Una donna coraggiosa contro un destino orrendo


Non era italiana.
Non era cristiana.
Ma era una donna. E soprattutto era una mamma.
Si chiamava Shadida Raza, aveva 29 anni e veniva dal Pakistan.

Non è facile per una donna vivere nel Pakistan. Non è facile vivere in un paese che vuole le donne sottomesse agli uomini, chiuse in casa a sfornare figli e accudirli. Una visione, peraltro, condivisa anche da orribili personaggi nel nostro Paese.

Una donna pakistana ha una sola possibilità: rassegnarsi a una vita anonima, annullarsi nell’ombra del suo uomo. Ma Shadida non aveva nessuna intenzione di rassegnarsi. Era riuscita ad emergere, a sfuggire al grigiore di una vita prestabilita da altri, e lo aveva fatto attraverso lo sport, diventando una campionessa di hockey e arrivando a giocare in nazionale. Shadida giocava anche a calcio nella squadra della sua città. Certo, era costretta a farlo indossando il velo e i pantaloni lunghi, ma questo non l’aveva fermata.

E nel frattempo Shadida non aveva rinunciato a prendere in mano la sua vita anche nella sfera privata, tanto da essere capace di divorziare in un paese in cui questa scelta significa, per una donna, porsi ai margini della società.

Una donna forte, con la quale il destino non è stato generoso. Shadida aveva un bambino di 3 anni, Hassan, con metà del corpo paralizzato per le conseguenze di un ictus.

Cosa farebbe una madre per un figlio malato? Shadida Raza ha fatto ciò che avrebbe fatto una mamma europea: ha girato tutti gli ospedali del suo paese, ma alla fine il verdetto è stato impietoso: in Pakistan non esistono strutture adeguate a curare Hassan, ma in Europa avrebbero potuto aiutarlo.

Per curare un figlio malato una madre farebbe qualsiasi sacrificio. Shadida ha scelto di rischiare tutto, imbarcandosi su una delle carrette del mare, cariche di disperati e dei loro sogni di vivere una vita appena dignitosa. Lo sapeva benissimo che quella su cui si stava imbarcando non era una nave da crociera. Sapeva benissimo di rischiare la vita ma, come ha raccontato la sorella Sadia, “L’unico sogno di Shahida era la cura del suo bambino disabile. Ha rischiato la sua stessa vita dopo che gli ospedali in Pakistan le hanno detto che l’assistenza medica all’estero poteva essere l’unica opzione».

Shadida è una delle oltre 70 persone inghiottite dal mare nel naufragio di Cutro del 26 febbraio.

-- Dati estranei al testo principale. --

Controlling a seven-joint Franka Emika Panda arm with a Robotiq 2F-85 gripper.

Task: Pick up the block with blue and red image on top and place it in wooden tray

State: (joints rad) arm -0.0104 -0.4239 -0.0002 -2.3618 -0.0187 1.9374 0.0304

Decine di esseri umani, ognuno dei quali potrebbe raccontarci una storia sconvolgente, tale da portarli accettare il terribile azzardo di un viaggio che rappresentava una sfida con il fato, e che solo persone ciniche e crudeli potrebbero disprezzare, arrivando ad accusare di irresponsabilità chi ha perso tutto perché da perdere non aveva niente.

Era una donna coraggiosa, forte come un uomo”. Questo dice di lei la sorella Sadia. Parole del genere, se riferite ad una donna italiana, non rappresenterebbero un’affermazione particolarmente rilevante. Ma provate ad immaginare di pronunciarle in un paese nel quale l’inferiorità delle donne e la loro subalternità agli uomini sono fatti culturalmente accettati: ecco che dire “era forte come un uomo” diventa una frase rivoluzionaria.

Oggi è la Giornata Internazionale della Donna. Una giornata in cui nelle nostre case, nei nostri uffici, ci sarà spazio per mimose, cioccolatini e auguri. Ed è sicuramente una bella occasione per esprimere o ricevere affetto dalle persone che ci stanno accanto.

Ma se vogliamo attribuire a questa giornata il suo vero significato, dedichiamo almeno un pensiero ad Shadida, ed alle tante donne come lei che devono lottare e sono pronte a dare la vita per conquistare quella normalità della quale spesso non apprezziamo il valore.